## TASK TO COMPLETE:
In the data below, find the line containing "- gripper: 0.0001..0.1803", then set down that line and every later line up to and including the line containing "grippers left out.", exactly.

[DATA PROVIDED Boundary: Start]

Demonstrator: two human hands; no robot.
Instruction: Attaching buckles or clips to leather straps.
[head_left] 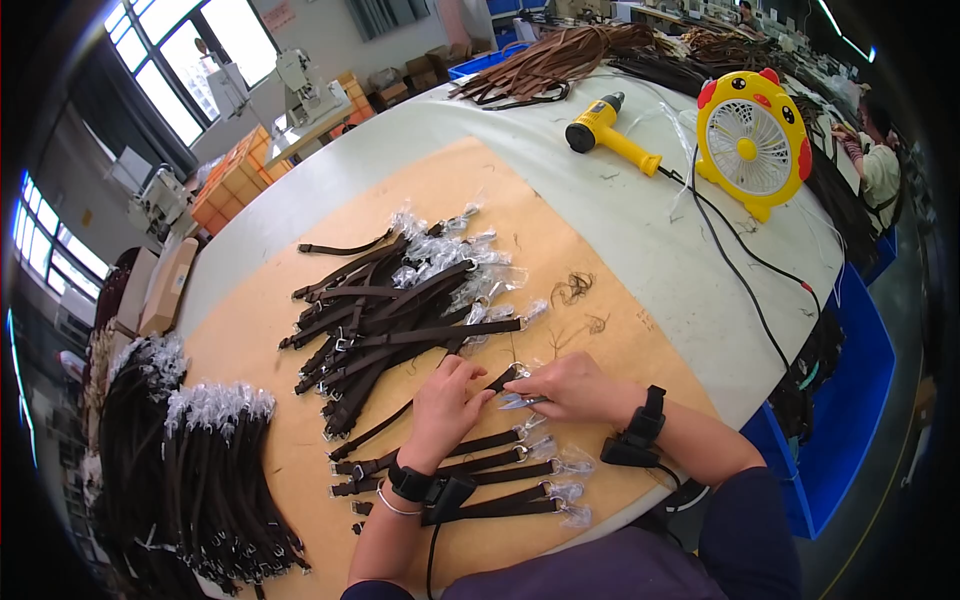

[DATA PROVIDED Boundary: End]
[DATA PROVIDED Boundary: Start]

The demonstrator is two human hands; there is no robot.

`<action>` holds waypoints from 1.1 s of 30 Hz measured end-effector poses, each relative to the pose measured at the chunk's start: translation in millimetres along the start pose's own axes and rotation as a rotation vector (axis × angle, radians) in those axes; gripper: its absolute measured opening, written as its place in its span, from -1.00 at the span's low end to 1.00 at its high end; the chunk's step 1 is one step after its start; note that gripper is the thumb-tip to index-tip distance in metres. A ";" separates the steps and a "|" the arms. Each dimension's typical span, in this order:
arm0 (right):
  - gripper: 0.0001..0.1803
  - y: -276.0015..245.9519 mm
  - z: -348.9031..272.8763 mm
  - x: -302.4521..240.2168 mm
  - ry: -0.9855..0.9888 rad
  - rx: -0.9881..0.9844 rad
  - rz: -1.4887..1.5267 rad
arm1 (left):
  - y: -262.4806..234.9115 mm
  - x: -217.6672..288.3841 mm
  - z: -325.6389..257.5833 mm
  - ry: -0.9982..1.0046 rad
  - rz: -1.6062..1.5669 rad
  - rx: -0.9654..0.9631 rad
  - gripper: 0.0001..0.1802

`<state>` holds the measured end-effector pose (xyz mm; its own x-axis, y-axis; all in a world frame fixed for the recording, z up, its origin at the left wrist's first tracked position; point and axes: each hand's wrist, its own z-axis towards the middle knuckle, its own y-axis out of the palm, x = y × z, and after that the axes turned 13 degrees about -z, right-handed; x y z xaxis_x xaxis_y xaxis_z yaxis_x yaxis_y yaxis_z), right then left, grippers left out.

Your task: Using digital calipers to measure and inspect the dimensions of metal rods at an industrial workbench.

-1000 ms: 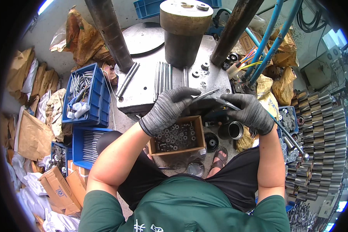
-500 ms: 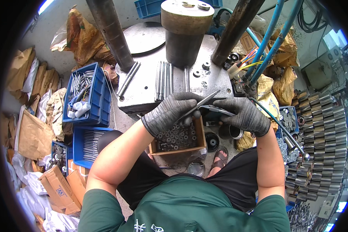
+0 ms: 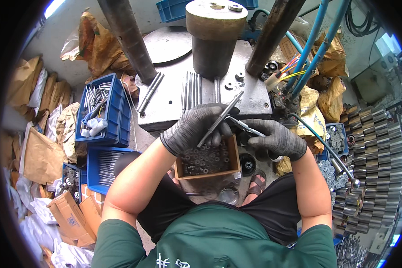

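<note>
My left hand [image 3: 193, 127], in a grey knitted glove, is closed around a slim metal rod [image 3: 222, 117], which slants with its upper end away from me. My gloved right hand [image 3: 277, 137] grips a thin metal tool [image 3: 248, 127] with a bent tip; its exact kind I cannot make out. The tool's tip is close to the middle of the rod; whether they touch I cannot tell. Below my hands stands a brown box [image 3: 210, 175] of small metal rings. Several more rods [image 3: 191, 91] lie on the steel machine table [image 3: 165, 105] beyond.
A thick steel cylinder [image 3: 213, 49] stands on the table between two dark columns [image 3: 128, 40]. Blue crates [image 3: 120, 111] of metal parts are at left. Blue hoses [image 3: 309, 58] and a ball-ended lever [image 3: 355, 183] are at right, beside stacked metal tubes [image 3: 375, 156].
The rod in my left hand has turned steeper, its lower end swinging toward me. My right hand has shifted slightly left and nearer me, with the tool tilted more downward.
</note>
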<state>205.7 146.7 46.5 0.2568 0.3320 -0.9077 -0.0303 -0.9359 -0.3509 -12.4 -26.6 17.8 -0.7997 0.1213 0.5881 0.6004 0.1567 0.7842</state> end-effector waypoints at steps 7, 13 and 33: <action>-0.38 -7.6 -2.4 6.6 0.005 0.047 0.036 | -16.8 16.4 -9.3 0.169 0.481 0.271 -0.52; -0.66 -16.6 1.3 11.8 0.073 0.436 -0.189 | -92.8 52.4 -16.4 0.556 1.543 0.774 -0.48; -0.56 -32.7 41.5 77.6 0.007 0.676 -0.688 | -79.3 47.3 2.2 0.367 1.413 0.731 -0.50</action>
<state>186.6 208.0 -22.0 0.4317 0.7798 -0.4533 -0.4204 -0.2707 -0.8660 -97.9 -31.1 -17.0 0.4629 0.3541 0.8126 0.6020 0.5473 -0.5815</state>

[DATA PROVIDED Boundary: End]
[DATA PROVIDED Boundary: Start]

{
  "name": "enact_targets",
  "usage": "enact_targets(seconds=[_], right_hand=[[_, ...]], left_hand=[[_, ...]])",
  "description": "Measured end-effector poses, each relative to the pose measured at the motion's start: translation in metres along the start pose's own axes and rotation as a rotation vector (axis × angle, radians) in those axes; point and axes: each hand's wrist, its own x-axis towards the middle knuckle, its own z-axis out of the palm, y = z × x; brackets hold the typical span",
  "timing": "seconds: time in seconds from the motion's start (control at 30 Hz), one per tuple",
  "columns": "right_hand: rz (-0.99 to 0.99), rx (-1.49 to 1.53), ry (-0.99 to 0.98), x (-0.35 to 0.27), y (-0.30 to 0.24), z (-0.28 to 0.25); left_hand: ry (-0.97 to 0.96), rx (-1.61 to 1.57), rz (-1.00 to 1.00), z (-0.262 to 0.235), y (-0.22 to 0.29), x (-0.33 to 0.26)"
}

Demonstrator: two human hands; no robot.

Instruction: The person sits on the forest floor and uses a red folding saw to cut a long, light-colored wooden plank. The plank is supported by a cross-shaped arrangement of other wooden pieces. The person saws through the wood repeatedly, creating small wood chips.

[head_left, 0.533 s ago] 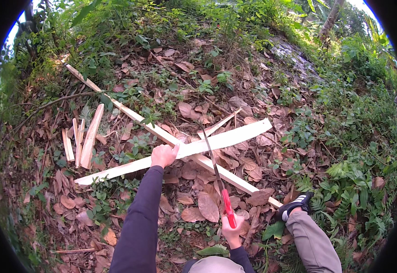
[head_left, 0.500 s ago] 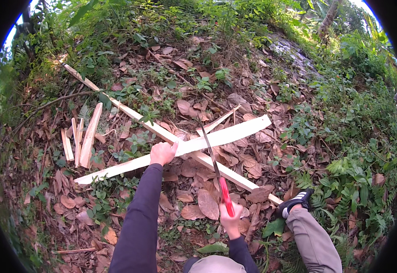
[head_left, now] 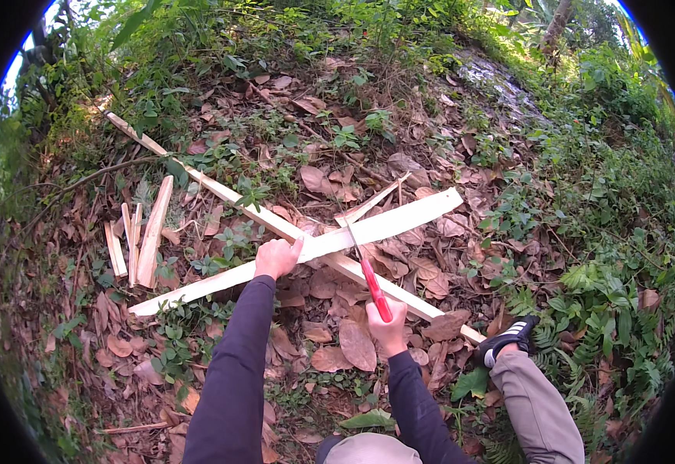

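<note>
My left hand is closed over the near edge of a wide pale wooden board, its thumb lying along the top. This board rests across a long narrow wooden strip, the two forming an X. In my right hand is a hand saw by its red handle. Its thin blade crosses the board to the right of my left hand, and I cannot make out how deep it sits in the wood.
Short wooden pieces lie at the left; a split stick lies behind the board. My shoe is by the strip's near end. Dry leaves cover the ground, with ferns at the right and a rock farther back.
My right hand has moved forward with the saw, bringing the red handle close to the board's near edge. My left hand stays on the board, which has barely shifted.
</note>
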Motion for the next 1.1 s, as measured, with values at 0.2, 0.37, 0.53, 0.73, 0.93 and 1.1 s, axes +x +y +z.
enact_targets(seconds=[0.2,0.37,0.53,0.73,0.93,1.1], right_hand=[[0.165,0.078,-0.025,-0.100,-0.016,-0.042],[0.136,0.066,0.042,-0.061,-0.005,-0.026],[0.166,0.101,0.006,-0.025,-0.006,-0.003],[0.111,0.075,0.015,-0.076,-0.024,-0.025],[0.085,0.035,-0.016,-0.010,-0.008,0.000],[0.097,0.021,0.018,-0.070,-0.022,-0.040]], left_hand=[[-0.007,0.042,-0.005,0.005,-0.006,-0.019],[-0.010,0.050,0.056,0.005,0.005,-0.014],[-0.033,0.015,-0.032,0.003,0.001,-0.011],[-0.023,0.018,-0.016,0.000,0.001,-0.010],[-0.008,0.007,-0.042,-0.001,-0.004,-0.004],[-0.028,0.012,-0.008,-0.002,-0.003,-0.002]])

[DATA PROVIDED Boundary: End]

## RESULT:
  - gripper: 0.0001..0.1803
  - y: -276.0015..245.9519 mm
  - z: -348.9031..272.8763 mm
  - x: -302.4521..240.2168 mm
  - ry: -0.9855..0.9888 rad
  - rx: -0.9881..0.9844 rad
  - rz: -1.4887..1.5267 rad
arm1 (left):
  - y: -262.4806..234.9115 mm
  - x: -217.6672..288.3841 mm
  - z: -325.6389..257.5833 mm
  - ry: -0.9982..1.0046 rad
  - rz: -1.6062..1.5669 rad
  - rx: -0.9654..0.9631 rad
  - gripper: 0.0001..0.1802

`<state>` holds the measured end-effector pose (xyz mm; its own x-axis, y-axis; all in a world frame fixed for the recording, z up, its origin at the left wrist's first tracked position; point and axes: each hand's wrist, its own z-axis towards the middle knuckle, its own y-axis out of the palm, x = y × z, and after that the axes turned 13 degrees about -z, right-handed; x y z xaxis_x xaxis_y xaxis_z yaxis_x yaxis_y yaxis_z), right then left, grippers left out.

That covers the exercise completely.